James Coburn stars as the playboy, martial artist and occasional international ballet instructor(!) who is recruited by a secret espionage agency of the United Nations called ZOWIE (Zonal Organisation World Intelligence Espionage) when three lab-coated scientists threaten to throw the world into meteorological turmoil.
His mission is to track down GALAXY – a techno-futurist group bent on controlling the planet’s weather and run by the three scientists, Dr. Krupov (Rhys Williams), Dr. Schneider (Benson Fong) and Dr.

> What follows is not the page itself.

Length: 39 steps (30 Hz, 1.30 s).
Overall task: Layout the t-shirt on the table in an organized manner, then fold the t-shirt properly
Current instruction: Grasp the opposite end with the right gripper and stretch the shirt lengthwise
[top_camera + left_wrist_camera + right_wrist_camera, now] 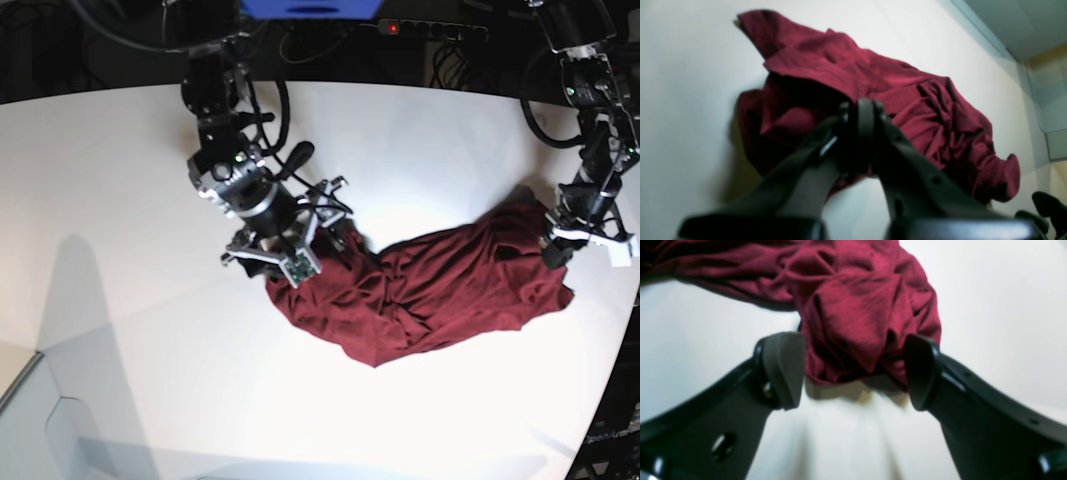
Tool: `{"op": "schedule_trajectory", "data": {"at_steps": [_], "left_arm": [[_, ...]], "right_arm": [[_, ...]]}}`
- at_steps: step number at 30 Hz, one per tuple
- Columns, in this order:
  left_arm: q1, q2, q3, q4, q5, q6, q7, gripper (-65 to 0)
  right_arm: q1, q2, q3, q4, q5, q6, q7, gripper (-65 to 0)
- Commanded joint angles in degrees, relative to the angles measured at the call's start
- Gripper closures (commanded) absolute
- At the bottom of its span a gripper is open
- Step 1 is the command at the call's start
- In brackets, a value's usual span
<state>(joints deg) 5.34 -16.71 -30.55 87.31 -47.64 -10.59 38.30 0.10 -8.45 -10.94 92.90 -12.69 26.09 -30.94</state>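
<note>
A: Where is the t-shirt (pixel 440 290) lying?

B: It lies crumpled on the white bench (pixel 120 200), in a long heap between the two arms. It is not spread flat; there are many folds in the middle.

A: What do the left fingers (pixel 862 110) do?

B: They are pressed together on a fold of the t-shirt (pixel 853 76). In the left wrist view the cloth is pulled up into the black tips and hangs from them. In the base view this left gripper (pixel 557 243) is at the end of the shirt near the bench edge.

A: And the right one?

B: The right gripper (pixel 853 370) stands wide open. A bunched end of the t-shirt (pixel 853 310) sits between its two pads (pixel 783 366), and the cloth seems to touch both of them, but they do not squeeze it.

A: Is something around or in the way?

B: Behind the bench there are dark cables (pixel 275 100) and a power strip (pixel 430 30) with a red light. The right arm body covers the shirt's end in the base view.
</note>
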Motion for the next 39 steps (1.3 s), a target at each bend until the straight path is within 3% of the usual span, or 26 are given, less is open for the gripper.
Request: {"op": "schedule_trajectory", "data": {"at_steps": [1, 5, 8, 10, 14, 15, 21, 28, 39], "left_arm": [[-0.7, -0.9, -0.3, 1.0, -1.0, -0.5, -1.3, -0.3], [-0.6, -0.9, -0.3, 0.9, -0.9, -0.5, -1.3, -0.2], [-0.1, -1.1, -0.3, 0.9, -0.9, -0.5, -1.3, -0.2], [-0.1, -1.3, -0.3, 0.9, -0.9, -0.5, -1.3, -0.2], [-0.2, -1.4, -2.3, -0.1, -0.9, -0.6, -1.3, -0.2], [-0.4, -1.4, -3.2, -0.8, -0.9, -0.6, -1.3, -0.2], [-0.4, -1.4, -9.9, -1.5, -1.2, -0.7, -1.3, -0.2], [-1.5, -2.6, -13.1, -0.3, -1.7, -0.7, -0.9, -0.2], [-3.5, -2.1, -13.4, 3.6, -1.7, -0.7, -0.7, -0.2]], "right_arm": [[2.0, -0.6, -0.2, 0.0, 0.6, -0.1, 1.3, -46.9], [4.7, -0.6, -0.1, -4.9, 0.6, -0.1, 1.3, -46.5], [6.5, -0.6, -0.1, -8.4, 0.6, -0.1, 1.3, -40.7], [7.4, -0.6, -0.1, -10.0, 0.6, -0.1, 1.3, -30.7], [8.4, -0.6, 0.5, -9.9, 0.3, -0.1, 1.3, -1.3], [8.7, -0.6, 1.8, -9.8, 0.2, -0.1, 1.3, 0.0], [11.5, -0.6, 15.6, -0.6, 0.6, -0.1, 1.3, 0.0], [18.8, -0.6, 24.5, 3.3, 0.6, -0.1, 0.7, 0.0], [24.6, -0.6, 26.1, -0.5, 0.6, -0.1, 1.0, 0.0]]}}
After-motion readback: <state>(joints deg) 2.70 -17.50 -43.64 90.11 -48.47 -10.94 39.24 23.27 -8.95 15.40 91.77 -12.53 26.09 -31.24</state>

Wu (Peter Brocco), who demand that all nations surrender to their authority and leadership so they can transform the planet into a peaceful Garden of Eden..
After a struggle, and armed with nothing more than a gadget-packed gold cigarette lighter – albeit one boasting 82 separate uses that can melt steel, broadcast coded messages and do many other jobs, including lighting a cigarette – Flint succeeds in defeating the triumvirate of scientists.
In the brutally casual ending, the US Navy, Flint and his rescued harem laugh like children and party-on as the thousands of Galaxy island citizens are wiped out.
The direction is rather stilted, the bad guys are rather unthreatening and the studio-bound locations betray a modest budget, but the panther-like Coburn – in his first lead role – keeps things moving, throwing himself into the chop-socky action (he was a pupil of Bruce Lee) and flashing those pearly whites with obvious glee.
The Bond-baiting, though, is grand, ridiculous fun – and allegedly Mike Myers’ inspiration for Austin Powers.
James Coburn’s polo-neck-wearing secret agent-cum-Renaissance Man actually appears in Austin Powers: The Spy Who Shagged Me (1999) courtesy of a brief clip from his second big-screen adventure, In Like Flint (1967).
The Flint films’ theme is also Austin’s picture-phone ringtone.